What you should do
Return every entry below exactly as written.

Information supplied
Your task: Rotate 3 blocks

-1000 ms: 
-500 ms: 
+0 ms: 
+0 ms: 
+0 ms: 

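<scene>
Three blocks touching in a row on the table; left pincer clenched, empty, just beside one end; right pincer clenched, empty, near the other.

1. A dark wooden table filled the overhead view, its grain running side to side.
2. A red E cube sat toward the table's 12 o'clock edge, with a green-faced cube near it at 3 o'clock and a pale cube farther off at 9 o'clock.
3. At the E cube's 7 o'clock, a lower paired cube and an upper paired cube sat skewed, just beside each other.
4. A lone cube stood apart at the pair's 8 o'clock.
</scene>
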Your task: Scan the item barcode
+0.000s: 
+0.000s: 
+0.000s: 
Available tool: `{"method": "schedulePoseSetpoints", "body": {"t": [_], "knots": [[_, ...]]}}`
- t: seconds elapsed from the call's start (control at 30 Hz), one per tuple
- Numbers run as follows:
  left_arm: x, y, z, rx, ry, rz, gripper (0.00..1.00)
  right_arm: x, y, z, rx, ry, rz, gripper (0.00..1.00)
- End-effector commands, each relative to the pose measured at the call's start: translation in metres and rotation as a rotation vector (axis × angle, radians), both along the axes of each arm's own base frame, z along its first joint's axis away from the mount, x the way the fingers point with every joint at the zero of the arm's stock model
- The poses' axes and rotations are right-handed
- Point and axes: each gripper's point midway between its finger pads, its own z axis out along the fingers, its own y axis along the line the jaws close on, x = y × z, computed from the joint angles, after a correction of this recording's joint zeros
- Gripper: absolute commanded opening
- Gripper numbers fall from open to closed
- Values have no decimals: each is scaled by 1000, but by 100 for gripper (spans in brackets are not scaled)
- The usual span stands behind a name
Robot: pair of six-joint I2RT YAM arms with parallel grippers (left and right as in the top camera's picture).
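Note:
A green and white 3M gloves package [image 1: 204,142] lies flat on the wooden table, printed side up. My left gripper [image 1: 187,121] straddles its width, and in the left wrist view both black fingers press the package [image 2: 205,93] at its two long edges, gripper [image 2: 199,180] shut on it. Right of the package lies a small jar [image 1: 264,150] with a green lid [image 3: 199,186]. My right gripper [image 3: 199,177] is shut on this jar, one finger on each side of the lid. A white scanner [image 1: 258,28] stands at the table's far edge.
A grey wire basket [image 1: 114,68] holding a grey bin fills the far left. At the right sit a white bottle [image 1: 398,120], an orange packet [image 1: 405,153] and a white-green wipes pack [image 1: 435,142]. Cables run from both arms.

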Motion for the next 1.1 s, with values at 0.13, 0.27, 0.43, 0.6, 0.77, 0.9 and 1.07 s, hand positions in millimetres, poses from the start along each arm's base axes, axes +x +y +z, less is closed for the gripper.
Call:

Written reply
Your task: Rotate 3 blocks

-1000 ms: 
-500 ms: 
+0 ms: 
+0 ms: 
+0 ms: 

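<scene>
Three blocks touching in a row on the table; left pincer clenched, empty, just beside one end; right pincer clenched, empty, near the other.

1. A dark wooden table filled the overhead view, its grain running side to side.
2. A red E cube sat toward the table's 12 o'clock edge, with a green-faced cube near it at 3 o'clock and a pale cube farther off at 9 o'clock.
3. At the E cube's 7 o'clock, a lower paired cube and an upper paired cube sat skewed, just beside each other.
4. A lone cube stood apart at the pair's 8 o'clock.
</scene>
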Your task: Scan the item barcode
+0.000s: 
+0.000s: 
+0.000s: 
Available tool: `{"method": "schedulePoseSetpoints", "body": {"t": [_], "knots": [[_, ...]]}}`
- t: seconds elapsed from the call's start (control at 30 Hz), one per tuple
- Numbers run as follows:
  left_arm: x, y, z, rx, ry, rz, gripper (0.00..1.00)
  right_arm: x, y, z, rx, ry, rz, gripper (0.00..1.00)
- End-effector commands, each relative to the pose measured at the call's start: translation in metres and rotation as a rotation vector (axis × angle, radians), both along the axes of each arm's own base frame, z along its first joint's axis away from the mount, x the way the fingers point with every joint at the zero of the arm's stock model
- The poses' axes and rotations are right-handed
- Point and axes: each gripper's point midway between its finger pads, its own z axis out along the fingers, its own y axis along the line the jaws close on, x = y × z, computed from the joint angles, after a correction of this recording's joint zeros
- Gripper: absolute commanded opening
- Gripper numbers fall from open to closed
- Values have no decimals: each is scaled by 1000, but by 100 for gripper (spans in brackets are not scaled)
- The usual span stands behind a name
Robot: pair of six-joint I2RT YAM arms with parallel grippers (left and right as in the top camera's picture).
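Note:
A green and white 3M gloves package [image 1: 204,142] lies flat on the wooden table, printed side up. My left gripper [image 1: 187,121] straddles its width, and in the left wrist view both black fingers press the package [image 2: 205,93] at its two long edges, gripper [image 2: 199,180] shut on it. Right of the package lies a small jar [image 1: 264,150] with a green lid [image 3: 199,186]. My right gripper [image 3: 199,177] is shut on this jar, one finger on each side of the lid. A white scanner [image 1: 258,28] stands at the table's far edge.
A grey wire basket [image 1: 114,68] holding a grey bin fills the far left. At the right sit a white bottle [image 1: 398,120], an orange packet [image 1: 405,153] and a white-green wipes pack [image 1: 435,142]. Cables run from both arms.
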
Motion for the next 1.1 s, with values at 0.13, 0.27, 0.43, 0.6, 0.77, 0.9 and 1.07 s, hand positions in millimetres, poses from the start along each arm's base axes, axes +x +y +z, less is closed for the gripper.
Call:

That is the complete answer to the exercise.